If you can snap something up along Yonge/Lawrence that would probably be better.

There are bachelors at Yonge/Lawrence (Chatsworth Apartments managed by CAR.UN), only $885/month, only a matter of finding vacancies.


----------



## marina628 (Dec 14, 2010)

Thanks DDKAY , we need something about 5 minutes drive from the train station ,my daughter will have a car by next summer.She is going to OCAD but she rather do the commute than live downtown.We are not committed to anything at this point just exploring our options .I value your opinion on the areas , I have been in Toronto area 26 years and never been on a subway so that tells you my own commuting experience lol


----------



## GeniusBoy27 (Jun 11, 2010)

I don't live that from from Wilson station, and I think you have to get east of Bathurst to really feel that it isn't run down. But having said that, the landscape right around Wilson is changing fast, and there's easy access to shopping with Costco, Home Depot, Best Buy and the LCBO. 
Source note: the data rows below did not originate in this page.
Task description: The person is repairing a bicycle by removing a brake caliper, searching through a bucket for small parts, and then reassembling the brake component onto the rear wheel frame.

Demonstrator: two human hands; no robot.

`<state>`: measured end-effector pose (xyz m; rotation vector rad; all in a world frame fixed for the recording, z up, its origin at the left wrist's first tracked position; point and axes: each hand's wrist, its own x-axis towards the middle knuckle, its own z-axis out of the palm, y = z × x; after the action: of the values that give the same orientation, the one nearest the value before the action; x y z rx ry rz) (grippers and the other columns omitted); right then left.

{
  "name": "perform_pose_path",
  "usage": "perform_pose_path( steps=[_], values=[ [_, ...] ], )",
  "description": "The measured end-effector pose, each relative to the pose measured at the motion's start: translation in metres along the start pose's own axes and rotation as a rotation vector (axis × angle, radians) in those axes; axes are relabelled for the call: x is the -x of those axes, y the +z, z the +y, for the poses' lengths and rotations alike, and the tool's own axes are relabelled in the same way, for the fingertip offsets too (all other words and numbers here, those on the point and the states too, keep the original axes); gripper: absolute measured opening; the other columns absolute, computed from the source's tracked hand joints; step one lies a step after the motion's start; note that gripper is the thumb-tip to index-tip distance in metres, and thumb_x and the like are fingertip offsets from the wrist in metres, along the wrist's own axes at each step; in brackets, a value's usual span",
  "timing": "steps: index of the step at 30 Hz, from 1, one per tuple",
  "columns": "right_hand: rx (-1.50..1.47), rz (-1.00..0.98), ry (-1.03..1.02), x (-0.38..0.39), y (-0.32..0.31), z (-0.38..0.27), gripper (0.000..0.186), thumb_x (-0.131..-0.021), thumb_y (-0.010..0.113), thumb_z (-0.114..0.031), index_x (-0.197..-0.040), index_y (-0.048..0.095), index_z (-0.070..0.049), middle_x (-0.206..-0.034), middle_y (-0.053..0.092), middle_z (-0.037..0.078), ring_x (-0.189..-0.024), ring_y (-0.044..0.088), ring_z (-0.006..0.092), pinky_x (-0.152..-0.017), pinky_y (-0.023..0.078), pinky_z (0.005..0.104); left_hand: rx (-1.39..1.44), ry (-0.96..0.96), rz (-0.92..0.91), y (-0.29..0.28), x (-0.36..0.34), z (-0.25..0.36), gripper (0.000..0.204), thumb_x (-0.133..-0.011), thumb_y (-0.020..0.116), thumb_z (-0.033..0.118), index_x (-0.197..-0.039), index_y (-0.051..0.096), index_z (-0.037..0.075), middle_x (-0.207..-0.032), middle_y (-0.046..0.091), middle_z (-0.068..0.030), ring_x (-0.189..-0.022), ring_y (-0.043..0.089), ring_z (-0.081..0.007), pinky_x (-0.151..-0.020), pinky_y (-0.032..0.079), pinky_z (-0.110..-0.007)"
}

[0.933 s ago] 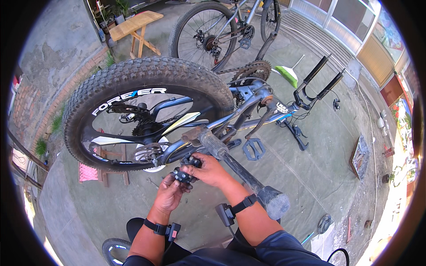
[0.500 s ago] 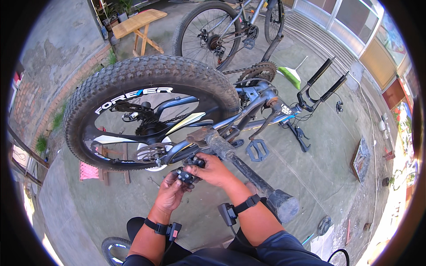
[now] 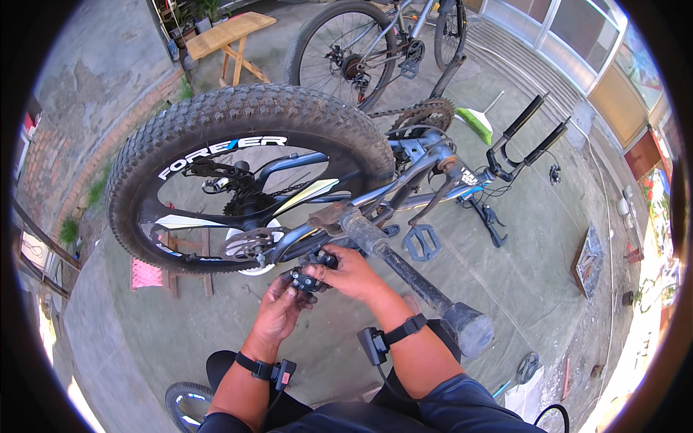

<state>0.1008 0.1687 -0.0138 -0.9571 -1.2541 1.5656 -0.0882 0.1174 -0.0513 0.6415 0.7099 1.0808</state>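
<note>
Both hands meet around a small black brake caliper (image 3: 304, 280), and dirty fingers cover much of it. From below, my left hand (image 3: 278, 312) pinches its lower end. My right hand (image 3: 348, 274) grips the upper end with thumb and fingers. Just beyond them is the rear wheel (image 3: 249, 108) of a blue bicycle held up off the ground, with a brake disc (image 3: 247, 241) on its near side. The frame (image 3: 292, 242) passes close above my fingers.
A thick stand arm (image 3: 415, 280) with a rusty clamp runs beside my right forearm. A blue pedal (image 3: 422, 243) hangs past it, and the fork (image 3: 530, 137) points up farther right. Behind stand another bicycle (image 3: 351, 65), a wooden table (image 3: 231, 35) and a green broom (image 3: 475, 124).
The view has shifted slightly, so the bicycle and stand sit a little differently in it. Both hands keep their hold on the caliper with almost no movement.
</note>
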Motion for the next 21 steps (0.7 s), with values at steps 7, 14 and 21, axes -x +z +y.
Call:
perform_pose_path(
  steps=[7,14,21],
  values=[
    [0.045,0.093,0.0,0.006,0.004,0.011,0.057,-0.078,0.076,-0.037,-0.112,0.055,0.003,-0.093,0.065,0.008,-0.083,0.059,0.0114,-0.071,0.05,0.0265,-0.125,-0.031,0.229,0.004,0.018,0.003,0.05,-0.09,0.059,0.017,-0.133,0.038,0.002,-0.112,0.059,-0.0122,-0.084,0.064,-0.0216,-0.068,0.05,-0.03],
    [0.52,0.38,-0.101,0.02,0.016,0.039,0.077,-0.077,0.074,-0.041,-0.128,0.04,0.007,-0.107,0.063,0.017,-0.094,0.062,0.0226,-0.082,0.048,0.0311,-0.264,-0.085,0.373,0.0,0.074,0.002,0.056,-0.09,0.058,0.013,-0.137,0.031,-0.002,-0.112,0.059,-0.0137,-0.083,0.064,-0.02,-0.066,0.05,-0.028],
    [0.255,0.405,-0.036,0.013,0.022,0.063,0.084,-0.078,0.076,-0.031,-0.134,0.03,0.013,-0.122,0.054,0.022,-0.112,0.053,0.0272,-0.097,0.041,0.0346,-0.272,-0.056,0.379,-0.023,0.11,0.021,0.057,-0.091,0.057,0.016,-0.137,0.031,-0.003,-0.111,0.059,-0.0135,-0.083,0.064,-0.0178,-0.067,0.049,-0.026]
  ],
)
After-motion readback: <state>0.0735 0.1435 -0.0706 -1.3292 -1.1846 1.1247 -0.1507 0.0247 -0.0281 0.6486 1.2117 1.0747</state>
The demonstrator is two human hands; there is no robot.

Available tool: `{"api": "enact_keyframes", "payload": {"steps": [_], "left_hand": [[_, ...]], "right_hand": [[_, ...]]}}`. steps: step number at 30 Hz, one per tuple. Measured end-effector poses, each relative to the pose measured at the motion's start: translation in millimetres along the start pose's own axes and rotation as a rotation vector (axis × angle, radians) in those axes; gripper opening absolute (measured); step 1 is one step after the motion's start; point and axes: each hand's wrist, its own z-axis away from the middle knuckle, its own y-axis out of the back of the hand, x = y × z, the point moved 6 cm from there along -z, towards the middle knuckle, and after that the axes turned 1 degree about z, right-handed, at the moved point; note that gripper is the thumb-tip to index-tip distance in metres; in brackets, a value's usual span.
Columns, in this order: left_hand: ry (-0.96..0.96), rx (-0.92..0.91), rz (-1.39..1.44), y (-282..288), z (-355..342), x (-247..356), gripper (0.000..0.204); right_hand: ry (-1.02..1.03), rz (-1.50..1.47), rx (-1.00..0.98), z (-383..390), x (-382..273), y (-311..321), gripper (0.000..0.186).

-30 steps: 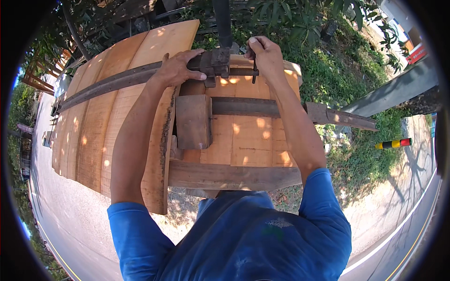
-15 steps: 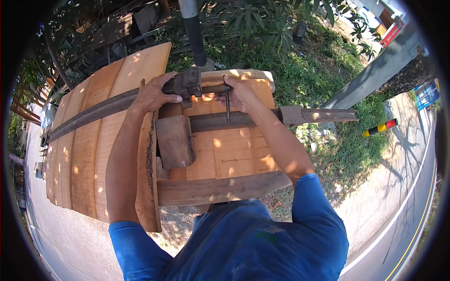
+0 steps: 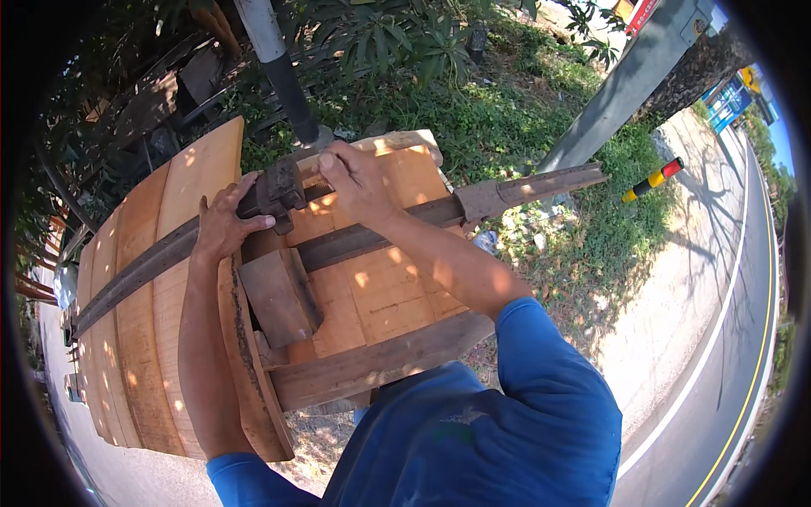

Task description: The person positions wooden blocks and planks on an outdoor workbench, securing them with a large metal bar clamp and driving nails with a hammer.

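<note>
Since the last frame, the right hand (image 3: pixel 359 182) has shifted at the screw end of the clamp (image 3: pixel 279 188), its fingers now folded in, and my view has swung so that everything sits more aslant. I cannot tell whether that hand grips the handle, which is hidden. I see the left hand (image 3: pixel 225 223) clamped on the clamp's bar just behind the head, thumb on the near side. The clamp lies across the boards (image 3: pixel 139 325), its head past their edge, over the panel (image 3: pixel 397 304). Beside that edge I see a block (image 3: pixel 280 296), next to a second bar (image 3: pixel 351 243). A beam (image 3: pixel 384 359) runs along the panel's near side.
</note>
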Motion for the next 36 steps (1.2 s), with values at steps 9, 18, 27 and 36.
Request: {"api": "enact_keyframes", "payload": {"steps": [9, 18, 27, 36], "left_hand": [[-0.013, -0.004, 0.033, 2.9, -5.2, 10.7, 0.095], [-0.005, -0.027, 0.005, 6.0, -4.0, 4.1, 0.098], [0.06, -0.051, -0.033, 2.4, 1.5, -8.7, 0.102], [-0.028, -0.091, 0.018, 0.5, -5.5, 2.2, 0.1]], "right_hand": [[0.001, 0.445, -0.239, 38.3, -8.0, 62.0, 0.036], [-0.715, -0.206, 0.027, -2.8, 97.8, 26.8, 0.025], [-0.74, -0.386, 0.038, -98.9, 81.8, -3.7, 0.022], [-0.338, -0.237, 0.208, -79.2, 38.7, 11.8, 0.03]]}}
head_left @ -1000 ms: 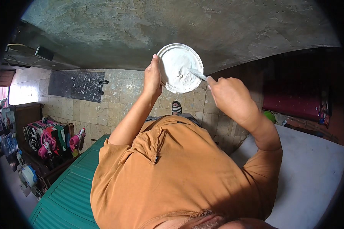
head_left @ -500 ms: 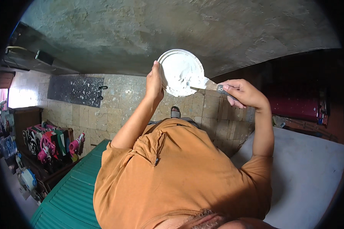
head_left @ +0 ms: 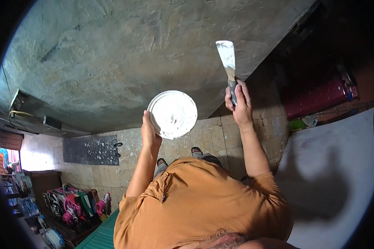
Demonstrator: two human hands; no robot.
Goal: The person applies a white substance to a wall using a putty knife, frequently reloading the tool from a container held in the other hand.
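Observation:
In my left hand [head_left: 150, 132] is a round tub of white paste [head_left: 173, 114], gripped by its side in front of my body. Its open top faces up, and the paste inside looks uneven. My right hand [head_left: 239, 101] is closed round the dark handle of a putty knife [head_left: 227, 56]. White paste coats the blade, which points away from me and stands apart from the tub. Beyond both hands rises a rough grey-green wall [head_left: 124, 54]; whether the blade touches it I cannot tell.
A dark mat with white flecks [head_left: 90, 150] lies on the tiled floor [head_left: 212, 139]. Pink and black items [head_left: 72, 205] crowd the left, beside a green slatted surface [head_left: 99, 234]. On the right are a pale flat surface [head_left: 320, 182] and a dark red box-like object [head_left: 316, 99].
The putty knife has come out of the tub and swung up toward the wall, paste on its blade. In the picture, the tub sits lower and farther left. My view has shifted.

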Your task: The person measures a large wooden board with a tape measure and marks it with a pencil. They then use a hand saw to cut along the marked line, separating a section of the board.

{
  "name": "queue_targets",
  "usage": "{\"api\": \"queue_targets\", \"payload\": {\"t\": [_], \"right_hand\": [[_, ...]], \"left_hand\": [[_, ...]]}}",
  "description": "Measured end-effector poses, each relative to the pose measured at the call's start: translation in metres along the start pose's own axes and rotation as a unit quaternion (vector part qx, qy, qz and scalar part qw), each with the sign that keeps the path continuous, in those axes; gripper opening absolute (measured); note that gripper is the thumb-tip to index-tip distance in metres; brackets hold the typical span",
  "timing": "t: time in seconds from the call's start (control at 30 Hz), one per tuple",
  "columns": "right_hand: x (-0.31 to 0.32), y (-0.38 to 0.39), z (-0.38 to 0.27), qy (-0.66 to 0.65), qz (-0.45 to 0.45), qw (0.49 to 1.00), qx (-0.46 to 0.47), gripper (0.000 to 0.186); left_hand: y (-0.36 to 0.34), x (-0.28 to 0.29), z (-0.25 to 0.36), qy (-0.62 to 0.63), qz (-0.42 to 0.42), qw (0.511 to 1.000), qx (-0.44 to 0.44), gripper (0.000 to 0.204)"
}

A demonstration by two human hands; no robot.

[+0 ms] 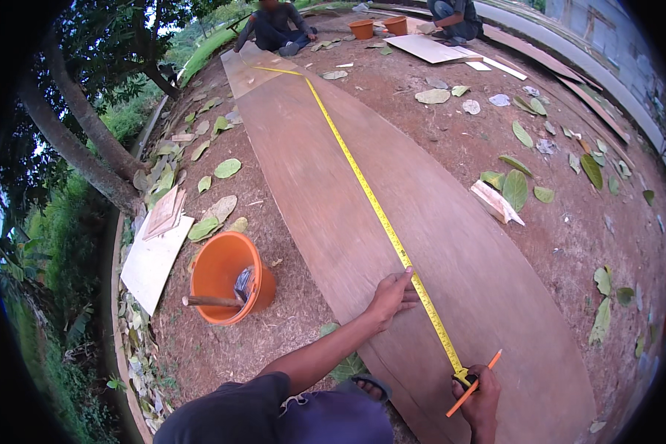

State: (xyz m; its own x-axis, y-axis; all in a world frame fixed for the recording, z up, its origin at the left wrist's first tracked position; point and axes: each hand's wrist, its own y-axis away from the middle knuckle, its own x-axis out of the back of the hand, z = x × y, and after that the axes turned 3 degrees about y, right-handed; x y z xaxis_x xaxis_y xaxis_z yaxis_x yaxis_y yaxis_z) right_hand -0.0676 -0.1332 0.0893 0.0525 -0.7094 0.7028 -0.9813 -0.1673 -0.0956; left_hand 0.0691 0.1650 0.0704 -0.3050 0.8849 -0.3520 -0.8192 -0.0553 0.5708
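A long plywood board point(325, 170) lies on the ground, with an extended yellow tape measure point(362, 183) along it. My left hand point(388, 300) rests on the board, fingers apart, one fingertip touching the tape's left edge. At the near end, my right hand point(481, 396) grips the black-and-yellow tape case together with an orange pencil point(496, 357), which slants across my fingers.
An orange bucket point(209, 268) holding a wooden handle stands left, near white panels point(146, 270) and tree trunks point(111, 148). A wood offcut point(494, 202) lies right. Two people point(274, 29) point(451, 22) sit at the far end, near buckets point(361, 29) and more boards point(425, 48).
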Motion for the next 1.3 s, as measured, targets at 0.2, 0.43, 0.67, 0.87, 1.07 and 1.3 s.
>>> {"api": "queue_targets", "payload": {"t": [0.2,0.43,0.67,0.87,1.07,1.3], "right_hand": [[-0.007,0.006,0.004,-0.053,-0.041,0.998,-0.02,0.043],[-0.007,0.013,0.0,-0.331,-0.025,0.92,-0.207,0.03],[-0.026,0.007,0.008,-0.24,0.018,0.946,-0.218,0.013],[-0.021,-0.002,-0.012,-0.162,0.016,0.974,-0.157,0.013],[-0.025,0.001,0.003,-0.239,-0.01,0.956,-0.169,0.014],[-0.021,-0.008,-0.018,-0.224,-0.022,0.961,-0.159,0.013]], "left_hand": [[-0.003,-0.015,-0.019,-0.002,-0.044,0.999,0.0,0.029],[-0.004,-0.027,-0.035,0.042,-0.032,0.999,-0.005,0.022],[0.04,-0.044,-0.083,-0.002,-0.05,0.996,0.068,0.029],[0.026,-0.026,-0.066,0.146,0.012,0.989,0.012,0.033],[-0.005,-0.003,-0.049,0.184,0.035,0.978,-0.095,0.032],[0.017,-0.012,-0.054,0.207,0.044,0.975,-0.073,0.031]]}}
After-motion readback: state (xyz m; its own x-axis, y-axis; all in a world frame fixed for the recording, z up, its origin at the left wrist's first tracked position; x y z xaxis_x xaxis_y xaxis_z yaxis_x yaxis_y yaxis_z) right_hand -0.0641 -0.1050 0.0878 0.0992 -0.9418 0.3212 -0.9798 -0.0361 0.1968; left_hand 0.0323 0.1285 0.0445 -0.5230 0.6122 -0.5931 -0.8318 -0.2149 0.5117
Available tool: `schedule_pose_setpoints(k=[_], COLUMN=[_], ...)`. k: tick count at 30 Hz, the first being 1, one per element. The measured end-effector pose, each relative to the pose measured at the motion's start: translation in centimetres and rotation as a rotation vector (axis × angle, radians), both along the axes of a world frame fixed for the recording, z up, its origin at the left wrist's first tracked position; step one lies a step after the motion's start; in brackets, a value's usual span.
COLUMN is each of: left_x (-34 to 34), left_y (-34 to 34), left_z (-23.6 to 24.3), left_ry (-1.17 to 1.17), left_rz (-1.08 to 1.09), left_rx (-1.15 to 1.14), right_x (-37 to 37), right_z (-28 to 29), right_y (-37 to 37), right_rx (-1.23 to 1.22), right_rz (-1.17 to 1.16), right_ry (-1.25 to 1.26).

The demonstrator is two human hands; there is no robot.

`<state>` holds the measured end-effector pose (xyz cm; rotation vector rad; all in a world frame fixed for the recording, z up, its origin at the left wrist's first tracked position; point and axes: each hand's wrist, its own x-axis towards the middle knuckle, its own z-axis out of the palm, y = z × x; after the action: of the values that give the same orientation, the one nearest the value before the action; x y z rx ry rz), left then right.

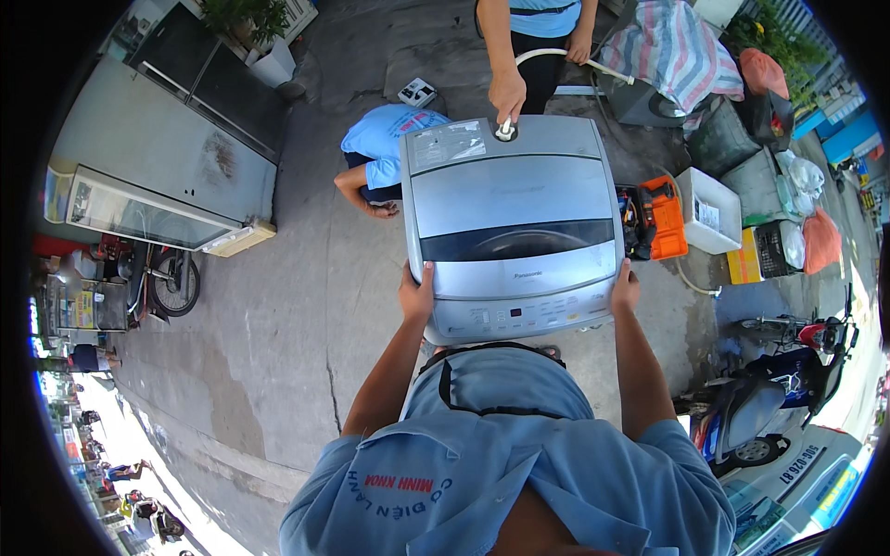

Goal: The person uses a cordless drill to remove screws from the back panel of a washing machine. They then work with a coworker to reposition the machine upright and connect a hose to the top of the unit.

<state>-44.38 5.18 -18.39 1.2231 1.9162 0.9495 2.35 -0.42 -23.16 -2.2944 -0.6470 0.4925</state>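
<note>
A grey top-loading washing machine (512, 199) stands right in front of me, its lid down and its control panel on my side. My left hand (416, 293) grips its left edge, thumb on top and fingers wrapped round the side. On the opposite edge my right hand (626, 288) holds on in the same way. At the far side a standing co-worker's hand (506, 93) holds the end of a pale hose (547, 52) at the round inlet (505, 132) on the machine's back. The co-worker's other hand holds the hose further along.
Another person in a blue shirt (385, 139) crouches against the machine's left side. An open orange toolbox (666, 219) and a white foam box (712, 211) stand close on the right. Fridges (176, 157) are at the left, a parked motorbike (756, 417) at the right.
</note>
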Motion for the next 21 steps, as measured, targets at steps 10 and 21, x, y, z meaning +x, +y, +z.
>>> schedule_pose_setpoints(k=[10,21], left_x=[-0.2,-0.2], left_y=[0.2,0.3], left_z=[-0.2,-0.1], left_ry=[-0.024,-0.049], left_rz=[-0.008,-0.038], left_rx=[0.019,0.043], right_x=[0.0,-0.4], right_z=[0.2,1.1], right_y=[0.1,-0.1], right_rx=[-0.026,-0.064], right_rz=[0.026,-0.003], right_ry=[-0.012,0.040])
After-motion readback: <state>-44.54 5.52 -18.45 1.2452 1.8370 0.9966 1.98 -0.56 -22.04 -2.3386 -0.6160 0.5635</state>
At that price point, if it's 190K, that's excellent ... but would it be large enough to actually get a roommate in there too?


----------



## Spudd (Oct 11, 2011)

I saw those cheap condos on Neptune Road too, so I googled "Neptune Road Toronto" and on the first page of hits was an article about how it was one of the places with the highest crime rate in the city. Right up there with Jane & Finch. That was enough to make me stay away.


----------



## marina628 (Dec 14, 2010)

I personally like 'the station ' project but It is going to be over my price for sure.Thanks for the Neptune road feedback , I figured it would be the case. We found a nice place on Lawrence Avenue ,I am just window shopping now as the earliest we need it is Aug 2012.


----------



## Toronto.gal (Jan 8, 2010)

Spudd said:


> I googled "Neptune Road Toronto" and on the first page of hits was an article about how it was one of the places with the highest crime rate in the city. Right up there with Jane & Finch.


To compare the Bathurst/Lawrence area to that of Jane/Finch is a huge exaggeration. 

Yes, there are low income housing around the Lawrence West Station and yes, some new immigrants from Africa have settled there, but it is not a drug/crime infested area as that of Jane/Finch, in fact, there are more ultra orthodox [religious] Jews in the area than drug dealers, LOL.

Neptune condos are old, probably 40+ years, so don't even consider those for investment Marina.

There are very nice condominiums at Eglinton/Spadina; Crystal Towers at Bathurst & Covington & also the Gramercy Park condo on Wilson Heights look nice. The latter is not on the prettiest street, but I believe this project is the beginning of a rejuvenation in the area and also just a couple of minutes walk to Wilson St. and from there, it is just a 20 minute subway ride to St. Patrick, where your daughter would have to get off to go to OCAD.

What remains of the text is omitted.